▶ [WHAT YOU HAVE TO DO]
Copy everything in the data below exactly except the pictures.

▶ [SOURCE MATERIAL]
[Start of section]

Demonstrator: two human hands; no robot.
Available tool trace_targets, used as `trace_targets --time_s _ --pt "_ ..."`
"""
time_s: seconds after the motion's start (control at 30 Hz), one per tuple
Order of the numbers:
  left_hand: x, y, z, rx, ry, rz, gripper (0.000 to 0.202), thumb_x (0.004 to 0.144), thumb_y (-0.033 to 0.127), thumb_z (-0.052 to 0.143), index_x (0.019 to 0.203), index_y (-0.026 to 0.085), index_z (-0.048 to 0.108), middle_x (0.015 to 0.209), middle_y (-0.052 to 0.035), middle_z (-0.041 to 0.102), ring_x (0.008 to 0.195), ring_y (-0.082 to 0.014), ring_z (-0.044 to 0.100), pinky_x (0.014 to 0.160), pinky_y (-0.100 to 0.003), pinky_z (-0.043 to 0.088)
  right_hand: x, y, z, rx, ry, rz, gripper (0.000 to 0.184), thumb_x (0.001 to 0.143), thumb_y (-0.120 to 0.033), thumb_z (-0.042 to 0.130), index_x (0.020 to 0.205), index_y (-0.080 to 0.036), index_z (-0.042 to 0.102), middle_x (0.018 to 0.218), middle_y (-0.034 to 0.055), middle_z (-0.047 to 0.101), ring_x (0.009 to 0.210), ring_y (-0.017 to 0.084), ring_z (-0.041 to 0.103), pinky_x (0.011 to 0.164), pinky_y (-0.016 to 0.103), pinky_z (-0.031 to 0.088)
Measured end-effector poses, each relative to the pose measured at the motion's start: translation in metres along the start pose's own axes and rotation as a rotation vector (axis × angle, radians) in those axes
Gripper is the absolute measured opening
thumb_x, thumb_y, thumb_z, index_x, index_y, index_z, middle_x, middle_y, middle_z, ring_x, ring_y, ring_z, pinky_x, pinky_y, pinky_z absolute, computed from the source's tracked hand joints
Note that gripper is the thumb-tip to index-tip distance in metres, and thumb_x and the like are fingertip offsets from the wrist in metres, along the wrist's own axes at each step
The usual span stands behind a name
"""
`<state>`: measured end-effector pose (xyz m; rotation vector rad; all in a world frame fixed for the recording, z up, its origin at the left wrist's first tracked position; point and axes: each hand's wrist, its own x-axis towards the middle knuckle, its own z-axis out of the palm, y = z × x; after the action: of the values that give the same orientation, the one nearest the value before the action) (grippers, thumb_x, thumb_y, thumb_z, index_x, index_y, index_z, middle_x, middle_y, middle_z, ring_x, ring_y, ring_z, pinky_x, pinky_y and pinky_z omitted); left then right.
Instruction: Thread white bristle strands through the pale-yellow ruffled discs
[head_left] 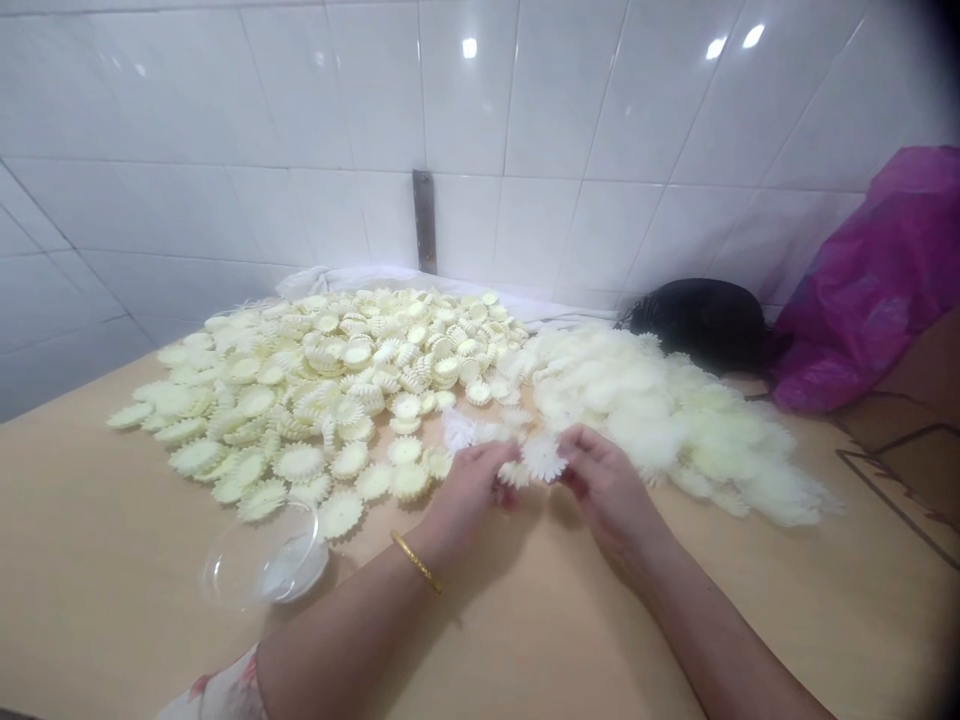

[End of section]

▶ [RESULT OF THE TASK]
Demonstrator: two human hands; no robot.
Available tool trace_targets, used as `trace_targets --time_s _ --pt "_ ..."`
"""
time_s: seconds after the motion's start (control at 30 Hz), one per tuple
Order of the numbers:
  left_hand: x, y, z, rx, ry, rz, gripper (0.000 to 0.202), thumb_x (0.004 to 0.144), thumb_y (-0.033 to 0.127), thumb_z (-0.052 to 0.143), index_x (0.019 to 0.203), index_y (-0.026 to 0.085), index_z (-0.048 to 0.108), middle_x (0.015 to 0.209), middle_y (-0.052 to 0.035), middle_z (-0.041 to 0.102), ring_x (0.008 to 0.195), ring_y (-0.082 to 0.014), ring_z (-0.044 to 0.100), pinky_x (0.014 to 0.160), pinky_y (-0.100 to 0.003), pinky_z (-0.043 to 0.088)
  right_hand: x, y, z, rx, ry, rz, gripper (0.000 to 0.184), thumb_x (0.001 to 0.143), thumb_y (-0.120 to 0.033), thumb_z (-0.042 to 0.130), index_x (0.020 to 0.205), index_y (-0.080 to 0.036), index_z (-0.042 to 0.102), middle_x (0.018 to 0.218), middle_y (-0.034 to 0.055), middle_z (-0.047 to 0.101), ring_x (0.009 to 0.210), ring_y (-0.017 to 0.084), ring_z (-0.041 to 0.103), pinky_x (0.011 to 0.164), pinky_y (-0.016 to 0.103), pinky_z (-0.031 to 0.088)
Measured end-effector poses, each relative to the pose measured at the motion's start: translation in metres along the start pose's own axes and rotation as a rotation vector (axis × angle, radians) in those axes
Gripper is the absolute measured opening
thumb_x, thumb_y, thumb_z, index_x, index_y, index_z, middle_x, middle_y, middle_z, ring_x, ring_y, ring_z, pinky_x, pinky_y, pinky_z absolute, computed from the source's tracked hand joints
Note that gripper is the thumb-tip to index-tip distance in metres, and thumb_x and the like are fingertip offsets from the wrist in metres, along the wrist's own axes at each step
The usual span stands behind a name
"""
`<state>`: measured end-effector pose (xyz m; rotation vector rad; all in a world frame fixed for the recording, z up, its origin at the left wrist's first tracked position; point and axes: each hand's wrist, its own x-axis towards the middle knuckle, its own z-axis out of the palm, y = z × x; after the action: of the values that give the same orientation, the one nearest the value before the action) (grippers, thumb_x, thumb_y, thumb_z, index_x, index_y, index_z, middle_x, middle_y, middle_z, ring_x, ring_y, ring_z, pinky_x, pinky_y and pinky_z omitted); left then right.
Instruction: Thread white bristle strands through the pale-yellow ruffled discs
[head_left] 

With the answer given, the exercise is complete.